# Steppers: Reversed Pattern Shifting DIY here!!! ;)



## Mr Paddle.Shift (Dec 19, 2001)

*part number for reversed -/+ bezel...*

Hey pple, here's what we should do now. Why don't we each call the dealers (or Circle/Pacific) next week to find out the p/n for the -/+ bezel? And perhaps find a consensus when the part is arriving. 

The last time I asked was almost a month ago and the parts manager said they have yet to receive the ETK/TIS CD update for 2002.

Here's the p/n for the 2001 bezel, +/-

*51 16 82 57 117 Pre-select Lever Cover Step *

This should be useful if the parts person on the other end of the line is confused.


----------



## LilEccentricJ (Dec 19, 2001)

*Re: part number for reversed -/+ bezel...*



VinceTopasBlau3 said:


> *
> 
> 51 16 82 57 117 Pre-select Lever Cover Step
> 
> This should be useful if the parts person on the other end of the line is confused. *


But that is for the 4 door model, right? Ci's have only 4 window switches, no lock-out.


----------



## johnlew (Dec 25, 2001)

LilEccentricJ said:


> *
> 
> Wishful dreaming? dunno? If you saw it, you think you could find it again? I was joking about it the other day but I'll look in the owners manual and the Bentley, maybe it's so. *


I'm too lazy and am pretty much the only driver of my car, but why don't you just get the valet key and go for a ride and find out what limitations may be in effect?


----------



## Mr Paddle.Shift (Dec 19, 2001)

*330 models..*

John, thanks for pointing that out.

This is for sure: the electrical wiring diagrams in the Bentley is the same for 330 too.
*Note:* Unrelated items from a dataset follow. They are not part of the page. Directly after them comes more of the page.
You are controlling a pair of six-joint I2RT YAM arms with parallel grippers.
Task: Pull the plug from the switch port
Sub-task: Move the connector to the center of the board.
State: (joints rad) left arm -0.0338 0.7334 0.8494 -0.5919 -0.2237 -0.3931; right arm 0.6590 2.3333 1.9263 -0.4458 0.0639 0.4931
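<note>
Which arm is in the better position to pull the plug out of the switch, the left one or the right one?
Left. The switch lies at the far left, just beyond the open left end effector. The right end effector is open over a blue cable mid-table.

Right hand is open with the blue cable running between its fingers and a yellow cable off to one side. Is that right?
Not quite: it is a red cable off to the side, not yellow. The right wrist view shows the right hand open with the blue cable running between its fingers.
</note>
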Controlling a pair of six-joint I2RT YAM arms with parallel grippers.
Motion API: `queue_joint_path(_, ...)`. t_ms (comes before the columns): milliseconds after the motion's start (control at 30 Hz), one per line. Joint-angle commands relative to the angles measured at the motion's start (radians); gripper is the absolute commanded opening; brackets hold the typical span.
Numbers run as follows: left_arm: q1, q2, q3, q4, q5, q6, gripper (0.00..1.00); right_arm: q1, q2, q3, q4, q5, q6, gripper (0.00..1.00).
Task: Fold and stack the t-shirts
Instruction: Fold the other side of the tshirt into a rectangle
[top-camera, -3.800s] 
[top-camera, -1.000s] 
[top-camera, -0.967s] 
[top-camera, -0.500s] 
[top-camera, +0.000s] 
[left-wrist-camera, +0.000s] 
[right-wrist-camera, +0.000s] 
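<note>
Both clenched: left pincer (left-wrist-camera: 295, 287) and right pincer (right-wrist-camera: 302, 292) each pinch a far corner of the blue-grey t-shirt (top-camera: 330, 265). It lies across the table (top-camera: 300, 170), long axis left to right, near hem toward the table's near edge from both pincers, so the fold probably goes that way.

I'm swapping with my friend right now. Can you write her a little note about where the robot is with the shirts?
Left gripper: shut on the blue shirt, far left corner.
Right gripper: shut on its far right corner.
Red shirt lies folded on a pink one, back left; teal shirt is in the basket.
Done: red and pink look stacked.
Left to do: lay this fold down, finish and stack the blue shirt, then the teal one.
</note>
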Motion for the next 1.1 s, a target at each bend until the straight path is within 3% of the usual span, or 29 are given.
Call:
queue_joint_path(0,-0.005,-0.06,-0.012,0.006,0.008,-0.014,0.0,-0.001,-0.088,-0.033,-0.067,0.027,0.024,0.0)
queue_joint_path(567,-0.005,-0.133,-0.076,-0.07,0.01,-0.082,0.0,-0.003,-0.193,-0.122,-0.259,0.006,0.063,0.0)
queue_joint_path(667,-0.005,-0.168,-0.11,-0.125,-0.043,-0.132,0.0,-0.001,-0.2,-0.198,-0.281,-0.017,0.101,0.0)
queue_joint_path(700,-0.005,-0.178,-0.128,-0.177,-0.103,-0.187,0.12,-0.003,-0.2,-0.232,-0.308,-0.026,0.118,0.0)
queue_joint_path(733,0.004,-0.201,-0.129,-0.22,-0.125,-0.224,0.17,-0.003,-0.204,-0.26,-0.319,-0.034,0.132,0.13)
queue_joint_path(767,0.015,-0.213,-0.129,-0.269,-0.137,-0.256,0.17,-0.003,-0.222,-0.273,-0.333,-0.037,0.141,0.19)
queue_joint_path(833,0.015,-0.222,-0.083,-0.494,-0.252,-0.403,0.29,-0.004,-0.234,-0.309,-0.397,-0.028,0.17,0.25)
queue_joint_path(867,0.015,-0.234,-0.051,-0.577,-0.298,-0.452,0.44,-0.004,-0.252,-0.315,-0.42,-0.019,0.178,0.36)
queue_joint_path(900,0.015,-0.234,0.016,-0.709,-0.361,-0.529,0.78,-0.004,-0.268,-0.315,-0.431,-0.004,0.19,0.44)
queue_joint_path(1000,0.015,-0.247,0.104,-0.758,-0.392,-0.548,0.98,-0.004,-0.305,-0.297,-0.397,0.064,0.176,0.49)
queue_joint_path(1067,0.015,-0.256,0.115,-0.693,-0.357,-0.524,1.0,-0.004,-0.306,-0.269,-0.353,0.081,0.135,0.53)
Perhaps you can try to lift up the bezel and take a quick picture, that would be great.

Good Luck!



johnlew said:


> *Vince, I noticed in step 7a you referenced the 325i model. Do you think the 330 is the same? Also, all this +/- anxiety...the car won't let you wreck it, so what's the big deal? Truth be known, I really never paid any attention to it. Great DIY, very clear. Will probably give it a whirl tomorrow. Thanks *


----------



## johnlew (Dec 25, 2001)

*Re: 330 models..*



VinceTopasBlau3 said:


> *John, thanks for pointing that out.
> 
> This is for sure: the electrical wiring diagrams in the Bentley is the same for 330 too. Perhaps you can try to lift up the bezel and take a quick picture, that would be great.
> 
> ...


If I do it, I will gladly take a pic


----------



## Mr Paddle.Shift (Dec 19, 2001)

*Re: Re: part number for reversed -/+ bezel...*

Well, this part is one I am lifting up in the second picture of the DIY (http://downloads.members.tripod.com/FAC183/reversed/reversedshiftpattern.htm) NOT the one with the holes for the window switches. 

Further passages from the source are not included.